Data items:
════════════════

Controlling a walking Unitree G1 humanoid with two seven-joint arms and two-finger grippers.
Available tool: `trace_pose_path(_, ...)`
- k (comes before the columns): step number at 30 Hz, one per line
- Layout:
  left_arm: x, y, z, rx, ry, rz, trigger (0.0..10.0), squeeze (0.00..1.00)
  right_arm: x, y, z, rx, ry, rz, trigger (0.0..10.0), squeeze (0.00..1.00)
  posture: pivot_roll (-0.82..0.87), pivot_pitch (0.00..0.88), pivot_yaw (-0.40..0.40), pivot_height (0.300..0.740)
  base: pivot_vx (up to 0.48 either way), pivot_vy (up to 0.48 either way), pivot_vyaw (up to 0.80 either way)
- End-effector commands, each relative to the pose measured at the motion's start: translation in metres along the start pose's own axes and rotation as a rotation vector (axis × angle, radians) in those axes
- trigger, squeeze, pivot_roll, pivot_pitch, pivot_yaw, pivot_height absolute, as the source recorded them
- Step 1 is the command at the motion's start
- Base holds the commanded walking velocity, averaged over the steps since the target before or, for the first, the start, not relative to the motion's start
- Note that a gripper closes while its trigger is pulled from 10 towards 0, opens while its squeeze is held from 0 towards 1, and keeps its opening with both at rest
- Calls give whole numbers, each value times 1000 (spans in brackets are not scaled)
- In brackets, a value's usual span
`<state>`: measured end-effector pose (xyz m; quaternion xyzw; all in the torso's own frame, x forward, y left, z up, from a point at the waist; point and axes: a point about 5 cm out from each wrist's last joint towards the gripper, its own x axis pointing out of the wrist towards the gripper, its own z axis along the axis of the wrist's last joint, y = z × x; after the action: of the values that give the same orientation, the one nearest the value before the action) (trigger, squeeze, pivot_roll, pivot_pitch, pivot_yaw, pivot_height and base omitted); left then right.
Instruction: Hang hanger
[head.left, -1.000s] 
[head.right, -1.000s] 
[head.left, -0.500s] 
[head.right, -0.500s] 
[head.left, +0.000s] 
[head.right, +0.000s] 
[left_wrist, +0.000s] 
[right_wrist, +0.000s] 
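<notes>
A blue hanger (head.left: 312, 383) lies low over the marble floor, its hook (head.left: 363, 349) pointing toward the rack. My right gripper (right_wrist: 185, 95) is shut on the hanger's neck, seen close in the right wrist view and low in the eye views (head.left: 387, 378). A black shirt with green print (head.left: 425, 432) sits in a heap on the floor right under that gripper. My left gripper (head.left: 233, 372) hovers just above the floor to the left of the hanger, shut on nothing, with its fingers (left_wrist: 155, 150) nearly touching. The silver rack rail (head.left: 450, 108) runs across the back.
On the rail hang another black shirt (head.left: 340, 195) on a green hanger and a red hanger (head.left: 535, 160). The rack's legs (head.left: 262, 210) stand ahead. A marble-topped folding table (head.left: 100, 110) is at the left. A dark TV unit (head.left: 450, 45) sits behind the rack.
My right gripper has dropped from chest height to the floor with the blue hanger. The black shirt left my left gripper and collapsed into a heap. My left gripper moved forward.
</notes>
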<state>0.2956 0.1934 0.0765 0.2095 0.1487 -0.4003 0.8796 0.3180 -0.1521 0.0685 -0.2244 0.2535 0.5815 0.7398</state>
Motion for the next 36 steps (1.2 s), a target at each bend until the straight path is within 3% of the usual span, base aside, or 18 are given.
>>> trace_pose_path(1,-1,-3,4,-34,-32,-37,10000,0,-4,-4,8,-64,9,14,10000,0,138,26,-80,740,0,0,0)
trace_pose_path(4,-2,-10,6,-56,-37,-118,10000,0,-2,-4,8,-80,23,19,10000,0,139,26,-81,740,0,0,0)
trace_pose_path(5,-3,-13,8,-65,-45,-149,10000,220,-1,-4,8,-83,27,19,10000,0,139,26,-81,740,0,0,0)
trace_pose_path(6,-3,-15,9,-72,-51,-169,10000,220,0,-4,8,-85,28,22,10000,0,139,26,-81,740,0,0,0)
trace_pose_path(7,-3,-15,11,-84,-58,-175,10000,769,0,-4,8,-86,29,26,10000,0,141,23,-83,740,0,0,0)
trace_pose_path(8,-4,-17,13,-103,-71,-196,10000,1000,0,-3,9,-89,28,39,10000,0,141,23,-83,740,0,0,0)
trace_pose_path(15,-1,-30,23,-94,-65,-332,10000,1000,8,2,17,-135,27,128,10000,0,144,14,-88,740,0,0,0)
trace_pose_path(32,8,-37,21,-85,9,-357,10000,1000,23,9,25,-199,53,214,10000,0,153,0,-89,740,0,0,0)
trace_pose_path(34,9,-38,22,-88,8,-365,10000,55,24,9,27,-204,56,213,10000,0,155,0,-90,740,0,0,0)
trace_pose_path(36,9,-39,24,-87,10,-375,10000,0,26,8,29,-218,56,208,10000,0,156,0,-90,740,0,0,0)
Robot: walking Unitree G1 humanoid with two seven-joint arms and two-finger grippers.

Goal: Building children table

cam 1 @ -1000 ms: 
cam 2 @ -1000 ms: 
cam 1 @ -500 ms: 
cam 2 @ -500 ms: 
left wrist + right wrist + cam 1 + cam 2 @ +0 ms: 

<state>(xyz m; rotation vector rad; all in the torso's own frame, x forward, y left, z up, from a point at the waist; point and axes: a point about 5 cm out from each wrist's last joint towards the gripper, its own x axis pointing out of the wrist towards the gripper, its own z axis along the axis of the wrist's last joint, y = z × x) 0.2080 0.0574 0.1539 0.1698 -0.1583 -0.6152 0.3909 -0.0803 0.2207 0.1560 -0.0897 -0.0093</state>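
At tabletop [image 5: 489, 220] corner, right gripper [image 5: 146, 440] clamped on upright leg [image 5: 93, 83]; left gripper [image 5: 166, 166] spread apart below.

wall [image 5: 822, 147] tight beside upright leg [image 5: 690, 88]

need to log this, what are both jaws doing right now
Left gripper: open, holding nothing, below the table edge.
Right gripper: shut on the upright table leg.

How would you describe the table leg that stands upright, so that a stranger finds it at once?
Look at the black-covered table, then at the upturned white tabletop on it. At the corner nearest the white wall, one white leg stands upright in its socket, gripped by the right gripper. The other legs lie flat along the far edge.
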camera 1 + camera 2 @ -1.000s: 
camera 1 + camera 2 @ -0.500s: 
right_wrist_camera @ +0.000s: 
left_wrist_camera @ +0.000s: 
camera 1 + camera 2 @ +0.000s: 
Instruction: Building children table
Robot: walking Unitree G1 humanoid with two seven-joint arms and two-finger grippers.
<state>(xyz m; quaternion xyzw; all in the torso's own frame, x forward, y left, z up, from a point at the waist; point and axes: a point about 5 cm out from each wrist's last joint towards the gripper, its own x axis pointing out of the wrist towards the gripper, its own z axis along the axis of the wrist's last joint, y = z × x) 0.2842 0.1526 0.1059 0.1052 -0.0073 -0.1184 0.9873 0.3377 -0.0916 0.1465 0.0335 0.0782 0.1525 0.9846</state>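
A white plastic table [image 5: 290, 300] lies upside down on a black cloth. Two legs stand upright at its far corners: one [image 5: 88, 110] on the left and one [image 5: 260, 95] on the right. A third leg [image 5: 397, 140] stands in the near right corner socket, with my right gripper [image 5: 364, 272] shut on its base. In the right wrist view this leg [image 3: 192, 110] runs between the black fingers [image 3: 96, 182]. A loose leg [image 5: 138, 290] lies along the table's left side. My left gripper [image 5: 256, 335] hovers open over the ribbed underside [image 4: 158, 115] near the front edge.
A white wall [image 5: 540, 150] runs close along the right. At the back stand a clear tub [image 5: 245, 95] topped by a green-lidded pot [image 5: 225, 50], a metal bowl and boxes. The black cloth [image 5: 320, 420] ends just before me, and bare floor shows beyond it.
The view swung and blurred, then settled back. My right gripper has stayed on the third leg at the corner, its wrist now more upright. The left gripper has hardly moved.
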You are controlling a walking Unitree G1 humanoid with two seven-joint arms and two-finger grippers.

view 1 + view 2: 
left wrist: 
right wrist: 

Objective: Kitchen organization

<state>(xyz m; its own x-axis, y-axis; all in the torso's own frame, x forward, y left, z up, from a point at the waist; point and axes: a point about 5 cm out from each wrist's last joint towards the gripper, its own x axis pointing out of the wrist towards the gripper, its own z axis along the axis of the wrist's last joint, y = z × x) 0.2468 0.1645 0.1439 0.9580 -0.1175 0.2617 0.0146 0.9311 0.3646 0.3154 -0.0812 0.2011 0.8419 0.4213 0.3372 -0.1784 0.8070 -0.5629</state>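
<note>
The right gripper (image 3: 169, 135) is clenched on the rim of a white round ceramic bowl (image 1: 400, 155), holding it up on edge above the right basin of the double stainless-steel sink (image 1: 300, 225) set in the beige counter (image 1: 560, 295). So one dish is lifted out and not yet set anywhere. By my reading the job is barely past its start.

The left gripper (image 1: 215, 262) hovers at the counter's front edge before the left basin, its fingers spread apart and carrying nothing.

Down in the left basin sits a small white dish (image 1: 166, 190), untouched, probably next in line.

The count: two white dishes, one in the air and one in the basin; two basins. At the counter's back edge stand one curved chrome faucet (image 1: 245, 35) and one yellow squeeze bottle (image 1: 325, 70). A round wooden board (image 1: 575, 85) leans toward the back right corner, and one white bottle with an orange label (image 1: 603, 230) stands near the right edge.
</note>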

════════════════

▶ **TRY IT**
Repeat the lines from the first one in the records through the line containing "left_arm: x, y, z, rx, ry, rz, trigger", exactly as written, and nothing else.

▶ **TASK OUTPUT**
Controlling a walking Unitree G1 humanoid with two seven-joint arms and two-finger grippers.
Available tool: `trace_pose_path(_, ...)`
- k (comes before the columns): step number at 30 Hz, one per line
- Layout:
  left_arm: x, y, z, rx, ry, rz, trigger (0.0..10.0), squeeze (0.00..1.00)

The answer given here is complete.